Every January, we make grand resolutions about our finances. We promise ourselves we’ll save more, spend less, and finally get serious about investments. By March, most of these promises were abandoned, alongside our unused gym memberships.

The problem isn’t our intentions, it’s our approach. We treat financial management as a personality flaw that needs fixing, rather than a skill that needs the right strategy. This year let’s try something different. Let’s put actual behavioural science behind how we handle our rupees.

Based on the article ‘Seven proven, realistic ways to improve your finances in 2026’ published on 1news.co.nz, I aim to adapt these recommended financial strategies to the Sri Lankan context.” Here are seven money habits that work because they’re grounded in how humans actually behave, not how we wish we would.

While these strategies offer useful direction for strengthening personal financial management, it is important to acknowledge that they may not be suitable for everyone. Many households face severe financial pressure and cannot realistically follow traditional income allocation frameworks, such as the well-known but outdated Singalovada Sutta guidelines, when even meeting daily food expenses has become a struggle. For individuals and families who are burdened by escalating costs of essentials, including electricity, water, mobile connectivity, transport, and other non-negotiable commitments, strict adherence to prescriptive models is neither practical nor fair to expect. Therefore, readers should remain mindful of their own financial realities and adapt these strategies in ways that align with their income levels, essential obligations, and broader personal circumstances.

1. Your Money Problems Aren’t Moral Failures, They’re Data Points

When every rupee misspent becomes evidence of personal failure, we stop looking for solutions. Shame is a terrible problem-solver. It makes us hide from our bank statements, avoid difficult conversations, and repeat the same mistakes because we’re too embarrassed to examine them.
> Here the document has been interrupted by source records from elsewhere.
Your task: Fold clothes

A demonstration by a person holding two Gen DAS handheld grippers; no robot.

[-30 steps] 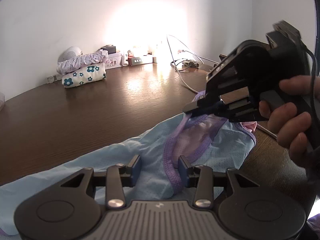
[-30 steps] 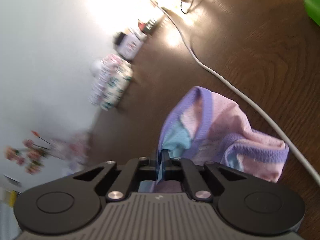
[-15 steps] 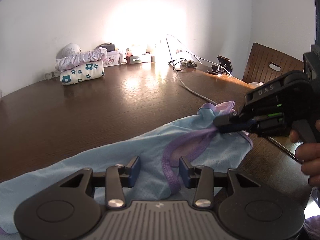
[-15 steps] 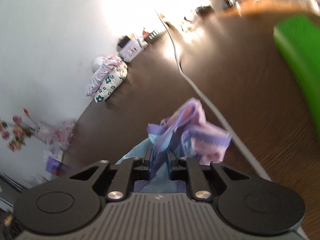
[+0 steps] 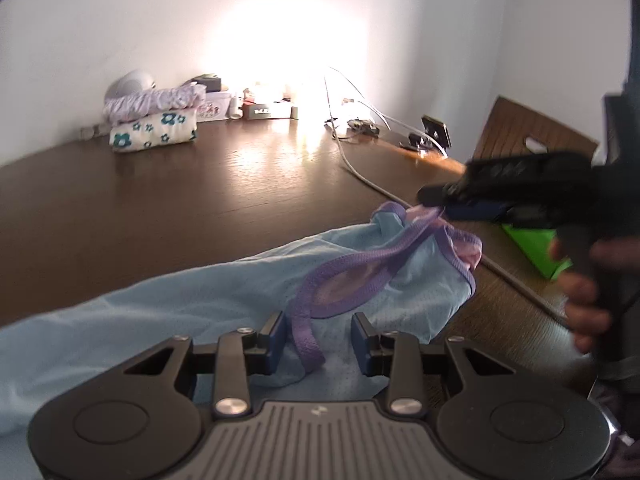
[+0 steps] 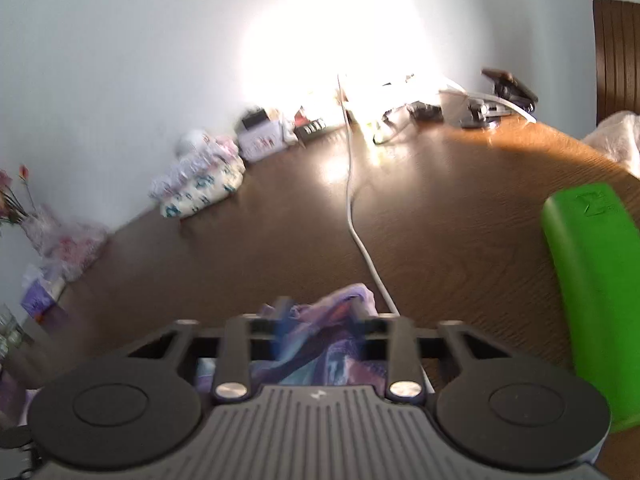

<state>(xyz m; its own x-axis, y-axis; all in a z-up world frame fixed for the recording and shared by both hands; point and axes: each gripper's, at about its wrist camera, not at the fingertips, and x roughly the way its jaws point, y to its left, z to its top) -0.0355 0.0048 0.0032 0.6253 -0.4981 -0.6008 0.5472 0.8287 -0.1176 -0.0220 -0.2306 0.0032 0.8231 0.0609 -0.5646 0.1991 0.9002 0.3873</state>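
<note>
At the far left of the tabletop (image 5: 200, 200), near the wall edge, two folded garments (image 5: 154, 122) are stacked: a lilac piece on top of a white piece printed with teal flowers. This stack is judged to be finished work.

The light-blue garment (image 5: 192, 300) with purple trim is spread along the near edge of the tabletop, from the left side toward the right. It is not yet folded. Its body lies flat but rumpled, and its right end is lifted clear of the tabletop.

The left claw (image 5: 318, 344) is positioned at the near edge, above the garment. Its jaws are closing, with a purple trim loop (image 5: 308, 344) and blue fabric between them. The pads are not seen to press on the cloth, so no grip is established yet.

A white cable (image 5: 360, 174) is routed from the far edge toward the right edge, passing just beside the raised end of the garment.

The right claw (image 5: 440, 206) is held at the right end of the garment. In the left wrist view its fingers are set nearly together on the gathered trim. In the right wrist view, blurred cloth is seen between them.

A green object (image 6: 588, 280) lies near the right edge.

Remaining, by judgement: grip at the left claw, straightening, all folds, and transfer to the stack.
</note>
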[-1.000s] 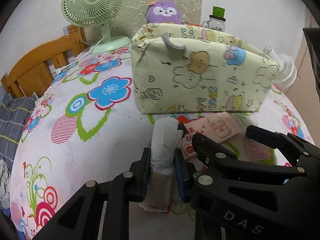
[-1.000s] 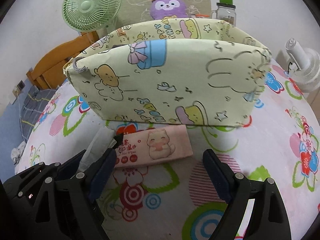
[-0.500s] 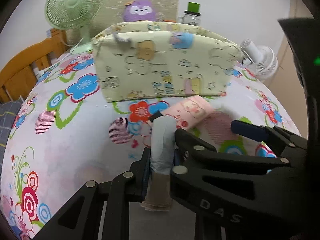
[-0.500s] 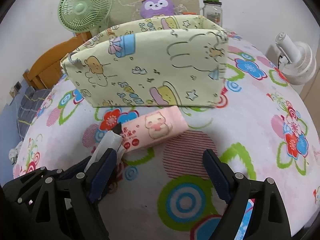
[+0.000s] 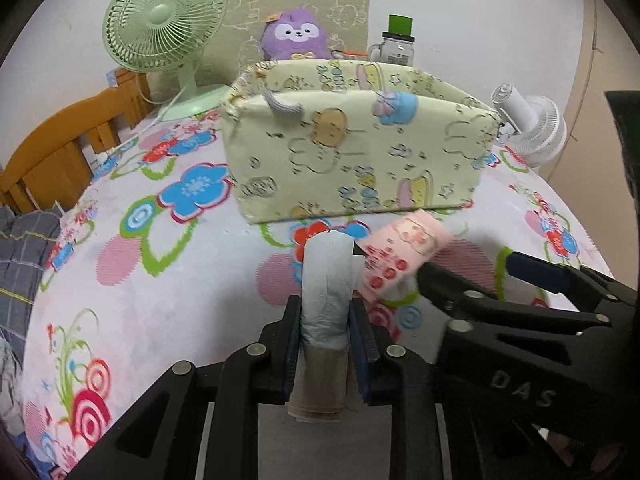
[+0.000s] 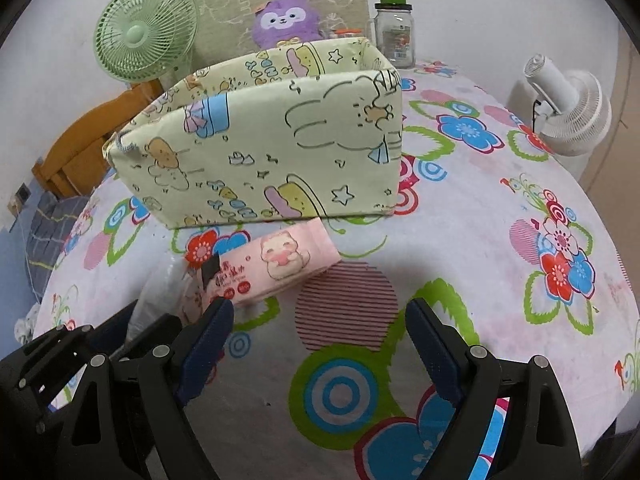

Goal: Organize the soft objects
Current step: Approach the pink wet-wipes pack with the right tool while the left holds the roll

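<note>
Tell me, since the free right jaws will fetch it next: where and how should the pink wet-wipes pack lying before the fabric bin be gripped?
Grip the flat pink wet-wipes pack across its short width near the middle, coming down from above. It lies flat and slanted on the flowered tablecloth, so turn the open right gripper to straddle its long edges.

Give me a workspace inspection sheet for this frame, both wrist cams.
Surface: floral tablecloth, round table.
Job's things: fabric storage bin, open top; pink wipes pack lying in front of it; pale folded soft item.
Clutter: green desk fan, white fan, lidded jar, purple plush.
Grippers: left hand-held gripper shut on the folded item; right hand-held gripper open, empty.
Cables: fan cord.
Surroundings: wooden chair, wall.
</note>
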A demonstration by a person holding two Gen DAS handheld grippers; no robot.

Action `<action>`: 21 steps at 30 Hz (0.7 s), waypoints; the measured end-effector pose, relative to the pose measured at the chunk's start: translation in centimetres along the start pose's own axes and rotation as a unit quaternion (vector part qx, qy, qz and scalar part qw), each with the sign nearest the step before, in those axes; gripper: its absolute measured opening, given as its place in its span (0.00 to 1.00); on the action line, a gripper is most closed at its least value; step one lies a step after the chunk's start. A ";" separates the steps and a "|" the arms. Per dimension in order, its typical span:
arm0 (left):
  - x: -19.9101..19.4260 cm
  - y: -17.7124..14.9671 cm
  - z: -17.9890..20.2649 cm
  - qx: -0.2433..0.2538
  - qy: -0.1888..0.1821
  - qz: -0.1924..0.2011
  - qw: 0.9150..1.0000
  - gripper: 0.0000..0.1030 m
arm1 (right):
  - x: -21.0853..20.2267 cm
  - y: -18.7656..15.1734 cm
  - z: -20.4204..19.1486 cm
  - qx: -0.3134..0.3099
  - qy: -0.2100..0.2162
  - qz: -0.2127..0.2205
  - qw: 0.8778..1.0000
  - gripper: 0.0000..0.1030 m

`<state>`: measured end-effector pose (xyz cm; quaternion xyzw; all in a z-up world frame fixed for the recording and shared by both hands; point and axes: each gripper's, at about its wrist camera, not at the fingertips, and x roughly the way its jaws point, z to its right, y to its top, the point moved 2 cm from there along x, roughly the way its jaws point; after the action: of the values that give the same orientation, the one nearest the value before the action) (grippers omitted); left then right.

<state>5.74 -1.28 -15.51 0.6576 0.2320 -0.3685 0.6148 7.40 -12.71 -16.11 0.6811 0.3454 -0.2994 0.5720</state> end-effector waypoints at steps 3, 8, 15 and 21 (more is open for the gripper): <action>0.2 0.7 -0.7 0.008 0.008 0.002 1.000 0.22 | 0.1 0.5 -0.3 0.012 -0.003 -0.001 1.000 0.88; 1.0 1.7 -1.5 0.027 0.012 -0.002 1.000 0.22 | 0.9 1.4 -1.2 0.028 -0.015 -0.015 0.999 0.88; 2.0 3.1 -2.5 0.051 -0.001 -0.009 0.999 0.22 | 2.5 2.5 -1.7 0.067 -0.030 -0.032 0.997 0.86; 2.8 3.4 -2.9 0.065 -0.014 -0.020 0.998 0.22 | 3.5 3.1 -1.8 0.101 -0.050 -0.039 0.993 0.81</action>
<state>10.68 0.66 -15.60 0.6860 0.2119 -0.4044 0.5665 11.96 -10.77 -16.87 0.7057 0.3107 -0.3882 0.5047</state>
Instead, try replacing judgment with curiosity. Transform “I’m terrible with money” into “That’s interesting, why did I make that choice?” Suddenly, mistakes become information rather than indictments. You might notice you overspend at Odel or high-end restaurant when stressed about work. Or that you commit to expensive plans when feeling socially pressured. Perhaps your online shopping peaks during power cuts when you’re bored and frustrated.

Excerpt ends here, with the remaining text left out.